## WHAT THE TASK ASKS
Every line below from the one containing "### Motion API" through the one containing "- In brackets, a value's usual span" must be transcribed exactly. Omit all lines outside that stretch.

## EXERCISE DATA
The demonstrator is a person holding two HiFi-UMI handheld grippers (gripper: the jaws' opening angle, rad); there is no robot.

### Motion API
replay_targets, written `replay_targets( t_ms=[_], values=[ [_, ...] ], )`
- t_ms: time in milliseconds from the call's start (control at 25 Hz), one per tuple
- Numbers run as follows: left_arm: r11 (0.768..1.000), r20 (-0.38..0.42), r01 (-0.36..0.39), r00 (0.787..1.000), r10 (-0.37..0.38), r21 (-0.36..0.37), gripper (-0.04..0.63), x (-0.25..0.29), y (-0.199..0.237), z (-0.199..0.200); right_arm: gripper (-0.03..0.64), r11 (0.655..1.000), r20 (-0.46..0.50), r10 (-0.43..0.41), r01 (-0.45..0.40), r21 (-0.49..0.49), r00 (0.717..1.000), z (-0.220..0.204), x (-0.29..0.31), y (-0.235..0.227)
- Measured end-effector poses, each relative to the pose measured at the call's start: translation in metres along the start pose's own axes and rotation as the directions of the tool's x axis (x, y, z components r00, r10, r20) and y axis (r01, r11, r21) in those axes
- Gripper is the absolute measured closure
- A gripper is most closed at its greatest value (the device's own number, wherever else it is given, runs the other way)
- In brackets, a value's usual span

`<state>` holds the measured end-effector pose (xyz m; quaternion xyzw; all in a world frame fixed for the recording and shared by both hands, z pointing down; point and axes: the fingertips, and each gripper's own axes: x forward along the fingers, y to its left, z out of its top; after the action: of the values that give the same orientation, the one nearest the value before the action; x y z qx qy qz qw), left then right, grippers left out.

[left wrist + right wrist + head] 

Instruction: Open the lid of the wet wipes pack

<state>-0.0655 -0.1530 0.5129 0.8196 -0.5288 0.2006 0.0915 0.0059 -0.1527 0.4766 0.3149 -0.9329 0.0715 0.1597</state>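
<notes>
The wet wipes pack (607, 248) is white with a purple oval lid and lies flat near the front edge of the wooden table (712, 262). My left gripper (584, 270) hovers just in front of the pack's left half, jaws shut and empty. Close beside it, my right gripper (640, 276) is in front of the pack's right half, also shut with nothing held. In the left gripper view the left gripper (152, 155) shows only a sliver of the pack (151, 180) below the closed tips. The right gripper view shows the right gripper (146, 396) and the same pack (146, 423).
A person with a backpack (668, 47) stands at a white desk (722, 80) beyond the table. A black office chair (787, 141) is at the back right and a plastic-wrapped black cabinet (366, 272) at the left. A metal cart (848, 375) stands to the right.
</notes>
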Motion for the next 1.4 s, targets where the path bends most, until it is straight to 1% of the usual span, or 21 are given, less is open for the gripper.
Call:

## REPLY
### Motion API
replay_targets, written `replay_targets( t_ms=[_], values=[ [_, ...] ], )`
- t_ms: time in milliseconds from the call's start (control at 25 Hz), one per tuple
- Numbers run as follows: left_arm: r11 (0.768..1.000), r20 (-0.38..0.42), r01 (-0.36..0.39), r00 (0.787..1.000), r10 (-0.37..0.38), r21 (-0.36..0.37), gripper (-0.04..0.63), x (-0.25..0.29), y (-0.199..0.237), z (-0.199..0.200); right_arm: gripper (-0.03..0.64), r11 (0.655..1.000), r20 (-0.46..0.50), r10 (-0.43..0.41), r01 (-0.45..0.40), r21 (-0.49..0.49), r00 (0.717..1.000), z (-0.220..0.204), x (-0.29..0.31), y (-0.235..0.227)
- Measured end-effector poses, each relative to the pose measured at the call's start: translation in metres along the start pose's own axes and rotation as the directions of the tool's x axis (x, y, z components r00, r10, r20) and y axis (r01, r11, r21) in those axes
- Gripper is the absolute measured closure
- A gripper is most closed at its greatest value (the device's own number, wherever else it is given, runs the other way)
- In brackets, a value's usual span

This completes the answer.